TJ and Steve threw the most elaborate wedding I’ve ever attended. It spanned multiple days and required numerous outfit changes.
I didn’t take as many photos as I usually would have, given how epic and photogenic the entire experience was… but only because there was a slew of hired photographers documenting every event so I figured I’d stay out of the way of the real pros.
But here’s what I did take with a bit of info on each of the traditional Indian wedding events:
The ceremony where the bride and her female friends and family members get henna patterns drawn on their hands and feet.
This was held outside by a pool with a pink and yellow lounge setup with (real!) flowers covering every inch. There was professional dancers (as seen above hoisting Steve up), a custom bangle maker and the first of many delicious buffets.
The Sangeet happens after the Mendhi, the night before the wedding. It’s kind of like a talent show with very high production value where you get introduced to the bride and grooms family and friends via dance performances.
My group of friends and I actually did a choreographed dance which we practiced for many weeks, leading up to the big night.
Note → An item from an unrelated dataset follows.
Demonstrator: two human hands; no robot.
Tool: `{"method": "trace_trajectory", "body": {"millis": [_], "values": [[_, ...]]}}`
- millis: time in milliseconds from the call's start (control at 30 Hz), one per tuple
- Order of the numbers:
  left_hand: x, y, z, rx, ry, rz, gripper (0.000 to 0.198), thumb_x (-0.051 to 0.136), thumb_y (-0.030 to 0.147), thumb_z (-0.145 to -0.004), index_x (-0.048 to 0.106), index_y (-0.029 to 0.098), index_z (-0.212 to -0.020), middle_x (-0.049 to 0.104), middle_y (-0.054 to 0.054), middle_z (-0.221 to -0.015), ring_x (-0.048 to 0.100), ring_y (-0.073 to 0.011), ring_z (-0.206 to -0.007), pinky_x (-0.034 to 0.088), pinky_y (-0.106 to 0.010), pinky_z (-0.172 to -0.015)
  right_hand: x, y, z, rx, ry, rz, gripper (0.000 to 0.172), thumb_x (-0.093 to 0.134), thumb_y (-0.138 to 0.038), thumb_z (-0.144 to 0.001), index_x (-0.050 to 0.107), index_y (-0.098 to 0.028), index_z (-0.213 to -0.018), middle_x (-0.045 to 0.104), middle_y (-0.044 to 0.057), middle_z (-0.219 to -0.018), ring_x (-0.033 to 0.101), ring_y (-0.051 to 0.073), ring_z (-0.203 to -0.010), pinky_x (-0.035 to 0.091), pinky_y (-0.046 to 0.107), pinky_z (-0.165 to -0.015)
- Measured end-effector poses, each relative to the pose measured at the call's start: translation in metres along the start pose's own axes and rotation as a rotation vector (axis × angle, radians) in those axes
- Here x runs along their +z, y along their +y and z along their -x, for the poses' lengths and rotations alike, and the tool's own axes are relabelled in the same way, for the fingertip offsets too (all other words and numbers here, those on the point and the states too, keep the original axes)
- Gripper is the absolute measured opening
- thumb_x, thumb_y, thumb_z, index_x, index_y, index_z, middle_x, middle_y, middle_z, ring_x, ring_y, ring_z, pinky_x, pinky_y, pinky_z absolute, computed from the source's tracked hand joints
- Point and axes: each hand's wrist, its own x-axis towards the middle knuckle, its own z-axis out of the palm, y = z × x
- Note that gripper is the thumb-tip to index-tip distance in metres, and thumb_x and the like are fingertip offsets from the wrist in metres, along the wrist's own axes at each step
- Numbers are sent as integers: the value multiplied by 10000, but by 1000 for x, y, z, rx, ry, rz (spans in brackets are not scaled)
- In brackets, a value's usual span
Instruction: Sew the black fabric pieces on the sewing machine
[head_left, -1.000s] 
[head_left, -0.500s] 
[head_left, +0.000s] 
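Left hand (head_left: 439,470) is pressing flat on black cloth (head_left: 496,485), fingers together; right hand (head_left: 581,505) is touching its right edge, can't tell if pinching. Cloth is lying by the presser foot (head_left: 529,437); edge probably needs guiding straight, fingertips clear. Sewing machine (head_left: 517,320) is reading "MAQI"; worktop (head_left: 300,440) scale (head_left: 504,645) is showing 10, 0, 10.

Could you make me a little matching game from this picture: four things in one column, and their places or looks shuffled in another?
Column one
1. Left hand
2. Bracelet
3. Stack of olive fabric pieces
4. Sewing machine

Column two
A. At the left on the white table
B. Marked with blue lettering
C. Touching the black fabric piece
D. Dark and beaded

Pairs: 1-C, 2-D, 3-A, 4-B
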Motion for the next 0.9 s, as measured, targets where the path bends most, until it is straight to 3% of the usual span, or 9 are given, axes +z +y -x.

Unfortunately, I not have photographic evidence of this but just know that it looked exactly like this.
THE WEDDING DAY:
The procession where the groom arrives to the ceremony on a decorated white horse. He was flanked by all of us dancing to the beat of a dhol (a traditional drum). See a little video of it here.
The baraat led us to a massive room for the ceremony, with TJ and Steve and their families underneath the mandap (above) which is like the Indian version of a chuppah. I think I audibly gasped when entering the room and seeing this, it really was extraordinarily beautiful. And again, real flowers (!).
At night, there was a giant receiving line, more excellent buffets and a dance party with western pop songs infused with thumping Indian beats.
So many of the Indian guests were suspiciously stunning (there was one group of boys who I swear were like an Indian One Direction or something because they were way too cute to be students) and they also really knew how to party. They regularly broke out into choreographed dances, taught us their moves and outlasted everyone on the dance floor. It was a great night.
The Rao family was extremely generous to invite all of us and truly know how to throw a tremendous party.
I’m secretly hoping another friend will marry TJ’s sister so we can do it all again.